--- ACTIVITY ---
Only lines with the string "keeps" matter here; gather them from the material below.
Start of DATA SHOWN
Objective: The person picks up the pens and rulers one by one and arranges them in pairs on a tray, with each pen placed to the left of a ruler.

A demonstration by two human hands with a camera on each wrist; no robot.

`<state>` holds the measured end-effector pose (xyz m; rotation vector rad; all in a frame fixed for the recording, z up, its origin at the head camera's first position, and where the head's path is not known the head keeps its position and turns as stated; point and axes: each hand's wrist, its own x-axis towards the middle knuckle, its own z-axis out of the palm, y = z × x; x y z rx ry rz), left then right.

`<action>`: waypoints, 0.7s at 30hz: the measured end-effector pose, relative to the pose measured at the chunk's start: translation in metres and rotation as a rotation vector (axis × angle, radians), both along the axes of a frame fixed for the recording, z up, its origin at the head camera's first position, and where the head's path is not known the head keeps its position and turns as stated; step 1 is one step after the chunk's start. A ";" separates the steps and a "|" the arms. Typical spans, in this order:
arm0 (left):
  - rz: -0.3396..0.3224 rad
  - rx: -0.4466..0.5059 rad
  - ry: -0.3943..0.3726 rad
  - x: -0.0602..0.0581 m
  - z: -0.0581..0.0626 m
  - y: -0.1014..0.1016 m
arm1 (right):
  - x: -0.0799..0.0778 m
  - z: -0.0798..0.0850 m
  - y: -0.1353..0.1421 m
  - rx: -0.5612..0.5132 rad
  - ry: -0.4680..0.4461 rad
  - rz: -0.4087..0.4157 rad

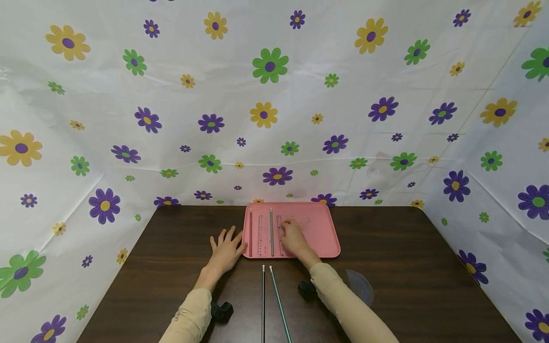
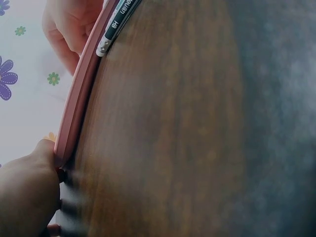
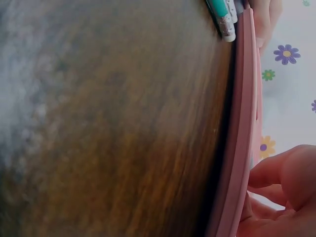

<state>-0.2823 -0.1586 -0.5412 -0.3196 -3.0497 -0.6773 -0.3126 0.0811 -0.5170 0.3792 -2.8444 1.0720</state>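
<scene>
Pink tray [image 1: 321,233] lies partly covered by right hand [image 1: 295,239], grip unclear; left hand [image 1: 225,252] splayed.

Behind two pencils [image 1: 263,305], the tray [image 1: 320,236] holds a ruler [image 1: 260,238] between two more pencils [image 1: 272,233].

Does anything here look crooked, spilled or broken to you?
Slightly crooked, yes: in front of the pink tray, the green pencil on the table lies aslant, splaying away from the dark pencil beside it, though their eraser ends sit close. I see nothing spilled or plainly broken.
</scene>
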 end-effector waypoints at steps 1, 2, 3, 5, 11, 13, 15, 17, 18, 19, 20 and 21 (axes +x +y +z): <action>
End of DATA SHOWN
--- TASK ANSWER ---
`<state>` holds the measured end-effector pose (xyz m; rotation vector rad; all in a frame fixed for the recording, z up, its origin at the head camera's first position, and where the head's path is not known the head keeps its position and turns as stated; point and axes: each hand's wrist, its own x-axis towards the middle knuckle, its own z-axis out of the palm, y = z × x; x y z rx ry rz), left then right.
`<action>`: waypoints, 0.7s at 30hz: the measured end-effector pose, relative to the pose measured at the chunk's start: translation in metres and rotation as a rotation vector (axis × angle, radians), both along the axes of a frame fixed for the recording, z up, its origin at the head camera's first position, and where the head's path is not known the head keeps its position and turns as stated; step 1 is one step after the chunk's start. A ";" separates the steps and a "|" the arms. Typical spans, in this order:

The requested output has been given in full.